WORK TASK
Print the data exactly. Omit the pictures.

STORED DATA
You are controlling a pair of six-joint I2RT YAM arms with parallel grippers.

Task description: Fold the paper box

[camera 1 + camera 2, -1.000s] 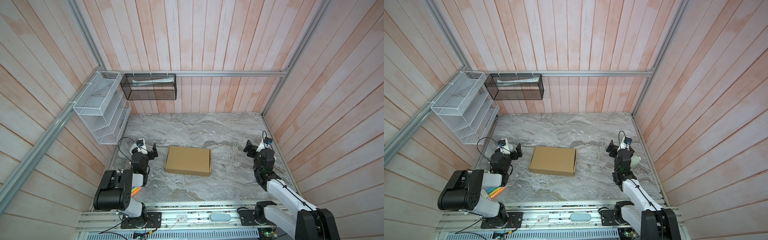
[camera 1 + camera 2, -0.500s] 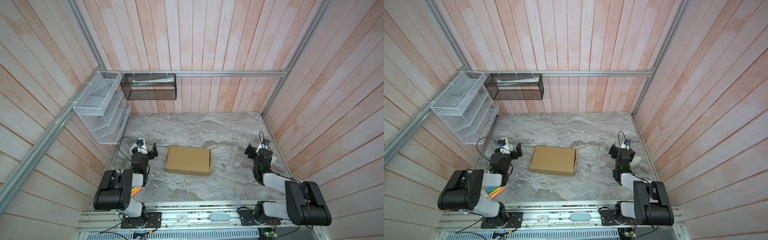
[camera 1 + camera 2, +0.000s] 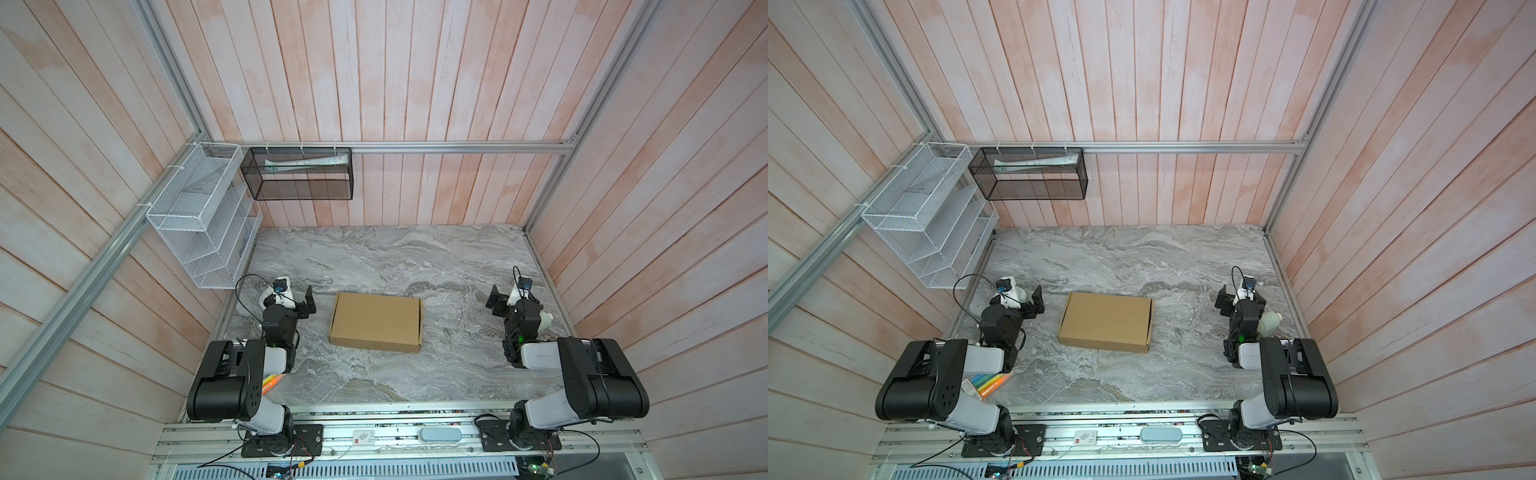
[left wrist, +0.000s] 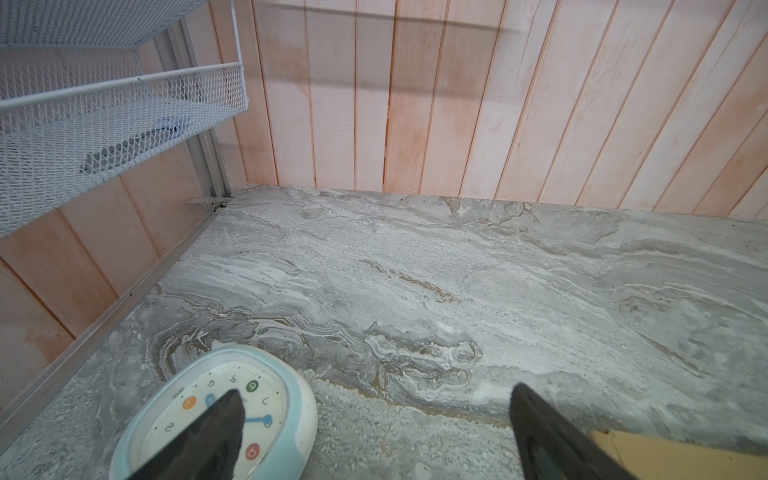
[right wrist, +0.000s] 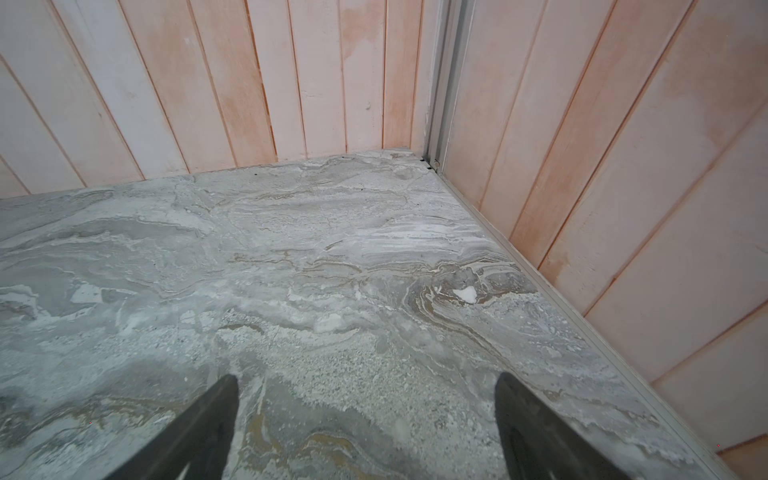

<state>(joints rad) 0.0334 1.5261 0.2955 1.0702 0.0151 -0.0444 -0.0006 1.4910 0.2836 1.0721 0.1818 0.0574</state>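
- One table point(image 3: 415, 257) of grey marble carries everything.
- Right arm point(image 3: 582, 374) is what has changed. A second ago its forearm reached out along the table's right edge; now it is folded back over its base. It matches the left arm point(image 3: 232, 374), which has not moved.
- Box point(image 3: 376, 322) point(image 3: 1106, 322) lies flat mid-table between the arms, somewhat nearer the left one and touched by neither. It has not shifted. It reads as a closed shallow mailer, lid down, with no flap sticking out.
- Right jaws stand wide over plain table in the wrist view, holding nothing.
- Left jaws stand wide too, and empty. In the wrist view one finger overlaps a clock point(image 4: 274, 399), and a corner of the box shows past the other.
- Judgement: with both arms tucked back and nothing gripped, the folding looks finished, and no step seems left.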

EXPECTED OUTPUT
You are controlling a pair of six-joint I2RT YAM arms with parallel grippers.

Task description: Fold the paper box

[camera 1 + camera 2, -1.000s] 
[camera 1 + camera 2, -0.500s] 
[camera 1 + camera 2, +0.000s] 
[left wrist, +0.000s] 
[right wrist, +0.000s] 

<state>(joints rad) 0.0334 1.5261 0.2955 1.0702 0.0151 -0.0444 -0.0006 1.4910 0.2836 1.0721 0.1818 0.0574</state>
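- One table point(image 3: 415, 257) of grey marble carries everything.
- Right arm point(image 3: 582, 374) is what has changed. A second ago its forearm reached out along the table's right edge; now it is folded back over its base. It matches the left arm point(image 3: 232, 374), which has not moved.
- Box point(image 3: 376, 322) point(image 3: 1106, 322) lies flat mid-table between the arms, somewhat nearer the left one and touched by neither. It has not shifted. It reads as a closed shallow mailer, lid down, with no flap sticking out.
- Right jaws stand wide over plain table in the wrist view, holding nothing.
- Left jaws stand wide too, and empty. In the wrist view one finger overlaps a clock point(image 4: 274, 399), and a corner of the box shows past the other.
- Judgement: with both arms tucked back and nothing gripped, the folding looks finished, and no step seems left.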

No additional answer is expected.